Beating or meeting OS X memset (and memset_pattern4)

Question

My question is based on another SO question: Why does _mm_stream_ps produce L1/LL cache misses?

After reading it and being intrigued by it, I tried to replicate the results and see for myself which was faster: naive loop, unrolled naive loop, _mm_stream_ps (unrolled), _mm_store_ps (unrolled) and last but not least memset_pattern4. (the last one takes a 4 byte pattern, such as a float, and plasters it all over the destination array, which should do the same as all the other functions, it's probably OS X exclusive though).

I've made sure to align the start of my array on a cacheline (64 bytes, I checked) and pass the array in an argument as well as any other performance tweaks the were mentioned in the previous question.

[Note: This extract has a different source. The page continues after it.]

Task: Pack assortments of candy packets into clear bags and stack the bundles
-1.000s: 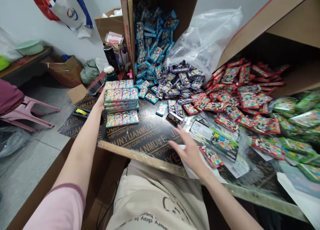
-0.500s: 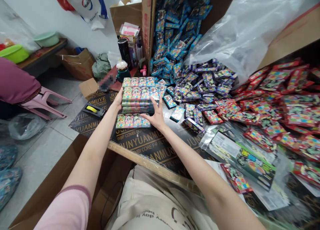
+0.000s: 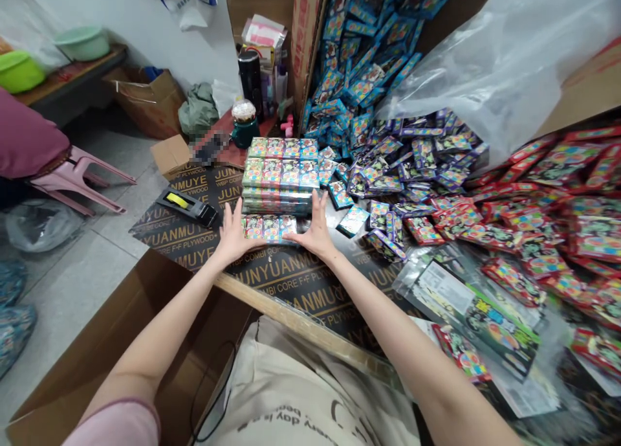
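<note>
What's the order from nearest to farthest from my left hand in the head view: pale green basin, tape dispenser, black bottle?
From your left hand:
1. Tape dispenser, just to its left.
2. Black bottle, beyond it, behind the table items.
3. Pale green basin, far left, in the background.

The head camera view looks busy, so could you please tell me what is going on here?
A person's left hand and right hand, both spread wide, are at opposite ends of a short row of packets on the black board; whether they grip it is unclear. Behind the row sits a neat stack. Loose blue packets, purple packets and red packets lie heaped to the right.
</note>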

Somebody else wanted to know the same thing on gamedev: http://www.gamedev.net/topic/532112-fast-memset/

The conclusions of that thread mirror my own: when the destination array is smaller than the largest (L3) cache, _mm_store_ps is faster than _mm_stream_ps. When the destination array is larger, _mm_stream_ps is faster. I'm not entirely sure why __mm_store_ps is faster in the first case, since I never use those values in the cache, but I get why _mm_stream_ps wins out in the latter case. It's made for this situation: write bytes to memory which you won't need immediately (or ever).

Here are some results with a destination array 256 times larger than L3 cache (in my case, 1.5GB), compiled with gcc 4.8:

gcc-4.8 stream.c -o stream -std=c11 -O3 -g3 -ftree-vectorize -march=native -minline-all-stringops && ./stream

bench L3-MASS, array 1610612736 bytes (402653184 floats, 0 remainder, 0x104803040 pointer)
warm up round...
      6% (  20.81148 ms) : MEMSET CHEAT
      8% (  28.49419 ms) : MEMSET PATTER
    100% ( 371.40385 ms) : NAIVE  NORMAL
     54% ( 202.01147 ms) : NAIVE  UNROLL
     31% ( 113.53433 ms) : STREAM NORMAL
     30% ( 111.41691 ms) : STREAM UNROLL
     51% ( 190.70412 ms) : STORE  NORMAL
     51% ( 189.15338 ms) : STORE  UNROLL
     51% ( 189.36182 ms) : STORE  PREFET

So what do we learn from this? memset_pattern4 is unbelievably fast. I included bog-standard memset even though it just uses a 1-byte pattern for comparison. In essence, memset cheats, but memset_pattern4 does not, and it's still wicked fast.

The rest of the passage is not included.